Are you sure about each socket having it's own DST?  Everything I see
seems to indicate it is somehow associated with IP.  For example I can
actually work around the issue by setting up a second subnet on the same
port and then running the tests with each subnet affinitized to a
specific node.

>From what I can tell the issue is that the patch made it so tcp_prequeue
forces the skb to take a reference on the dst via an atomic increment.
It is later freed with an atomic decrement when the skb is freed.  I
believe these two transactions are the source of my cacheline bouncing,
though I am still not sure where the ipv4_dst_check is coming into play
in all this since it shows up as the top item in perf but should be in a
separate cacheline entirely.  Perhaps it is the result of some sort of
false sharing.

Since my test was back to back with only one IP on each end it used the
same DST for all of the queues/CPUs (or at least that is what I am
ass-u-me-ing).  So as a result 1 NUMA node looks okay as things only get
evicted out to LLC for the locked transaction, when you go to 2 sockets
it completely evicts it from LLC and things get very ugly.

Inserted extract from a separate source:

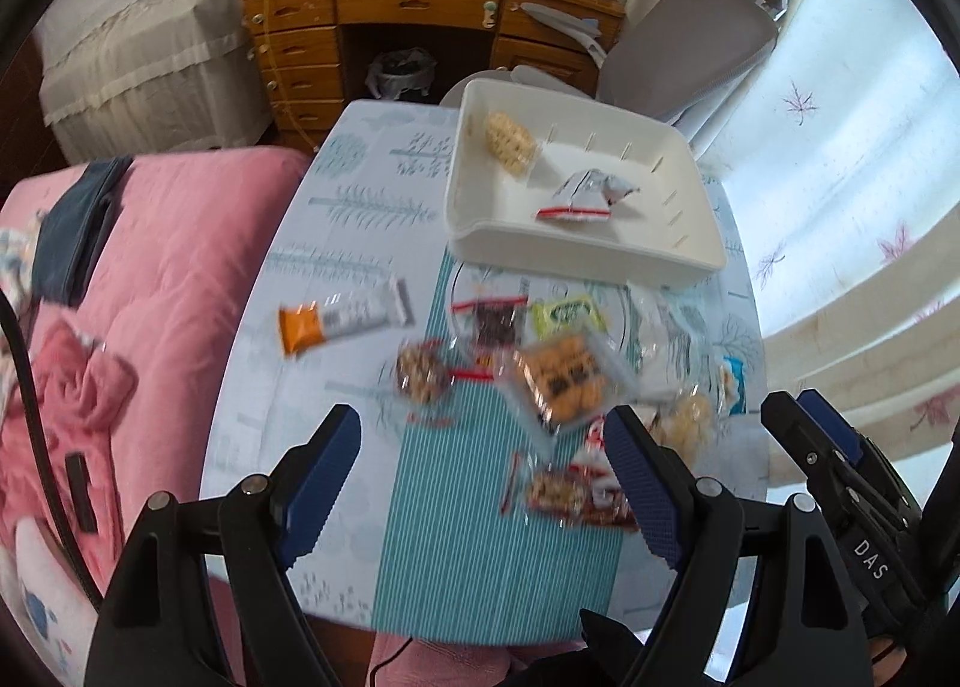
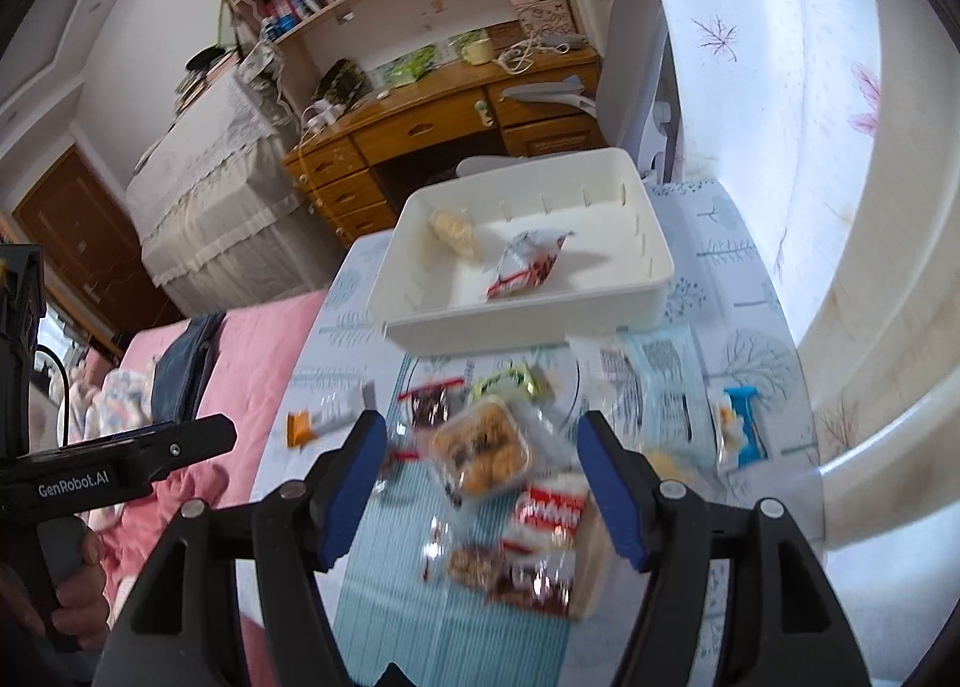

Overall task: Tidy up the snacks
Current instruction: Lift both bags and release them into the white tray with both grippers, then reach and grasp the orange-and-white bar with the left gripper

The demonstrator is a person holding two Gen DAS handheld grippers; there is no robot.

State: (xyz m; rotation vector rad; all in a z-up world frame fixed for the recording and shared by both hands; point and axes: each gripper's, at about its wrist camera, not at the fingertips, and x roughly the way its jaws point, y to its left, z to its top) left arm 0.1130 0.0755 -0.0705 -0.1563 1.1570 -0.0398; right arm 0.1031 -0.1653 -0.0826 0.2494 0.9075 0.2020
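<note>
Snacks [image 2: 480, 450] in clear, crinkled wrappers

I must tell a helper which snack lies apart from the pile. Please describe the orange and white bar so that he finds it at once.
Start at the white bin on the far part of the table. Below it the snacks lie in a pile on the striped teal mat. The bar lies alone to the left of the mat, toward the pink bed: long and narrow, one end orange, the rest white and grey.
</note>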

I don't believe that his will scale on SMP setups.  If I am missing
something obvious please let me know, but being over 10x worse in terms
of throughput based on CPU utilization is enough to make me just want to
scrap it.  I'm open to any suggestions on where having this enabled
might give us gains.  I have tried testing with a single thread setup
and it still was hurting performance to have things going through
prequeue.  I figure if I cannot find a benefit for it maybe I should
just submit a patch to strip it and the tcp_low_latency sysctl out.